A note you will see on every page of this site: in this build, SAS is shown as static code and is not run. Every program, every log line, and every output table here is hand-authored and synthetic — labelled as such — so the page renders without a live SAS session. Treating a tidy listing as proof that something ran is exactly the habit this course trains you out of, so we flag it openly from day one.

Why this matters

It matters for three reasons that recur in every later week. First, SAS is a professional analytics environment, not a calculator. In a real analysis you import data someone else collected, discover it is dirty, clean and validate it, join it to another table, summarize it, model it, and report it — and someone later has to trust the result. SAS is built around that whole arc, with the SAS log as a running, auditable record of what each step did. Learning SAS as “the language that runs PROC TTEST” misses the 80% of real work that happens before and after the procedure.

Second, reproducibility and traceability are the deliverable. The recurring test in this course is one sentence: would someone else be able to understand, rerun, and verify this? A result you cannot rerun is a result held on trust alone. A program that runs top to bottom with no manual point-and-click, with a log that shows what it did, is reproducible; a sequence of clicks that produced a number once is not. This is why we start with the log rather than with a procedure.
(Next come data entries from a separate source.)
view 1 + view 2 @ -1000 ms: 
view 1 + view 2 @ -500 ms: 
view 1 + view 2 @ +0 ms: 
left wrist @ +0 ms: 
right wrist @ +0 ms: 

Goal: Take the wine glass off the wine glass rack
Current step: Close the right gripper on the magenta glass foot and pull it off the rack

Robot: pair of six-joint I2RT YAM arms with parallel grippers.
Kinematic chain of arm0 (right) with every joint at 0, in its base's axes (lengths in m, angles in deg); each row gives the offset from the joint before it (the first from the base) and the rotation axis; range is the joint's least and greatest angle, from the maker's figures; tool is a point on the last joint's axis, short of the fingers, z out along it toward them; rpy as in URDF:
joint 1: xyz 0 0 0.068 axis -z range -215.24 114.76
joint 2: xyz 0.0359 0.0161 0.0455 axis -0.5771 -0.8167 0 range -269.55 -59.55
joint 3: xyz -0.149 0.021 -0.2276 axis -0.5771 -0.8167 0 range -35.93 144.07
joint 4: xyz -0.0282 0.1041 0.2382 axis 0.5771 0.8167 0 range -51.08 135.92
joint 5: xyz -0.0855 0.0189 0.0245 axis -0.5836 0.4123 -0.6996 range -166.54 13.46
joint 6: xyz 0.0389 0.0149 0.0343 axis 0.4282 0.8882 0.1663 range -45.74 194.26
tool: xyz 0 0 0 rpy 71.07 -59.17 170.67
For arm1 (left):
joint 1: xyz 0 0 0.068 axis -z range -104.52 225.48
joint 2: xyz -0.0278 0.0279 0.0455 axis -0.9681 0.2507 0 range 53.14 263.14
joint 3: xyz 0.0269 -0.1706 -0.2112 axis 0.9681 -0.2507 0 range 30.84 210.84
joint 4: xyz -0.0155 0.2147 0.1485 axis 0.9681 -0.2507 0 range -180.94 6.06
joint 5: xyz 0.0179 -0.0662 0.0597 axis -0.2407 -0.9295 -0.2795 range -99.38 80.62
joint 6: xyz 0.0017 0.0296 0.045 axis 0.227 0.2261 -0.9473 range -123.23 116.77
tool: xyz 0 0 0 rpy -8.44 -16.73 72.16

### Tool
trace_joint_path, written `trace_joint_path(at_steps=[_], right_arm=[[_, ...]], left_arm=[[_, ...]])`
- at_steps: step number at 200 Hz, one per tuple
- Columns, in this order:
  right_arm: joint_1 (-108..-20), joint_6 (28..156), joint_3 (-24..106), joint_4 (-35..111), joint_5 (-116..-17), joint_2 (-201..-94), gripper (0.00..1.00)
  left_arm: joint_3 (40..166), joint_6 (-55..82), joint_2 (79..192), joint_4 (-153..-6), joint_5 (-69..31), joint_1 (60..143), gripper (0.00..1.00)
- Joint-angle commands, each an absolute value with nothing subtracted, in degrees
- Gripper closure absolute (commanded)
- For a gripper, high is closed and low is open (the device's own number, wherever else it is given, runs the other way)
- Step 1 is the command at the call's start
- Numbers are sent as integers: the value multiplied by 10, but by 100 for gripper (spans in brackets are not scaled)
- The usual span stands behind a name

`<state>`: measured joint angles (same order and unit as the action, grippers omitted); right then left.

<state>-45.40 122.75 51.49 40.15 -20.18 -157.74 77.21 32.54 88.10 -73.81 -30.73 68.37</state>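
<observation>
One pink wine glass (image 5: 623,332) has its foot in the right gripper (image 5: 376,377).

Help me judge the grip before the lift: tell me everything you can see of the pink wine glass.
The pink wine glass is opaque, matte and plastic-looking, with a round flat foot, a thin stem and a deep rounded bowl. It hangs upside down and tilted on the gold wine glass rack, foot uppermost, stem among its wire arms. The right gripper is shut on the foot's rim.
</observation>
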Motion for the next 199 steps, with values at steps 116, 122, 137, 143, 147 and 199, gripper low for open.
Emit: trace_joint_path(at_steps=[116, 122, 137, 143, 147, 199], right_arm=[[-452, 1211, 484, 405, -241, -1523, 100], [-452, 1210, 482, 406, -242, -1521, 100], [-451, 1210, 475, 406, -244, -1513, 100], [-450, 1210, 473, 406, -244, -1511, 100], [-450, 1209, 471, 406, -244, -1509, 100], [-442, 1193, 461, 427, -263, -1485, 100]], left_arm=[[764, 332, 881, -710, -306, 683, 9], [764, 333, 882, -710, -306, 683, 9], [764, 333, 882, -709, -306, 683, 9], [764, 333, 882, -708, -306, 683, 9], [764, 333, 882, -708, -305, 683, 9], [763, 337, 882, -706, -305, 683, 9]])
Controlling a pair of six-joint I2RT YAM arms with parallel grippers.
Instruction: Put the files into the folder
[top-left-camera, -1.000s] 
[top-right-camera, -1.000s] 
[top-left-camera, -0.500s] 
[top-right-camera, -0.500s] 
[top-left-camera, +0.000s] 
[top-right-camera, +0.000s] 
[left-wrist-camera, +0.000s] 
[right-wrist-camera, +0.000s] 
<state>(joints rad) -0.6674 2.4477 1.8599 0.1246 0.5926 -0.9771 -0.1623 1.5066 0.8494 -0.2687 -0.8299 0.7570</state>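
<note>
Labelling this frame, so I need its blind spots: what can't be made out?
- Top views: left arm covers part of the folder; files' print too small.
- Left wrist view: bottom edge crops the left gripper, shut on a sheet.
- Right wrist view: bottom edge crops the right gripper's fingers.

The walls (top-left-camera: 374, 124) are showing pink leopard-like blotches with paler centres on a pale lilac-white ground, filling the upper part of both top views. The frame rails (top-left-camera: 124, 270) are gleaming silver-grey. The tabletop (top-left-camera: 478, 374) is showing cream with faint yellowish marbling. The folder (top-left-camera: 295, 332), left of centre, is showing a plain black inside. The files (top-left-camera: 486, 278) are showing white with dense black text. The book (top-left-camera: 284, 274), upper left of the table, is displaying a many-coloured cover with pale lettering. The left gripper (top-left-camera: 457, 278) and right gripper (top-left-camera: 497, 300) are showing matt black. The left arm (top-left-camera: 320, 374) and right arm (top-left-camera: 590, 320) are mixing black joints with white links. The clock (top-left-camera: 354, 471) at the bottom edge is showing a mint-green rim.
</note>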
Third, the log is your first and best instrument. SAS rarely fails loudly. It will happily read a number stored as text, silently drop rows, or merge two tables the wrong way and hand you a plausible-looking table built on a mistake. The log is where it tells you — in NOTE, WARNING, and ERROR lines — what really happened. Reading the log carelessly (or not at all) is the single most common way analyses go quietly wrong, and learning to read it is the skill this week installs before any procedure can lean on it.

Learning goals

By the end of this week you should be able to:

  • Explain, in plain language, what SAS is for in modern statistical analytics — an ecosystem for moving from messy data to documented, reproducible results — and why it is not a generic programming course, a generic intro-stats course, or a syntax reference.
  • Name the analytics workflow end to end: import → validate/clean → analyze → report → verify, and say what each stage produces and who relies on it next.
  • Distinguish the two kinds of step in a SAS program — the DATA step (build/clean data) and the PROC step (analyze/report) — without yet writing either from scratch.
  • Read a SAS log: tell NOTE, WARNING, and ERROR apart, and find the “observations read” / “dataset created” lines that report row counts.
  • Run the workflow’s first verification check — confirm the row count the log reports is the row count you expected — and say why an unchecked count is a latent bug.
  • State the course’s standing cautions: the study data are synthetic and observational (so differences are associational, not causal), and a rendered listing is not a verified run.

Core vocabulary

The week’s terms, defined plainly. These mirror the SAS workflow glossary; keep them straight from the start.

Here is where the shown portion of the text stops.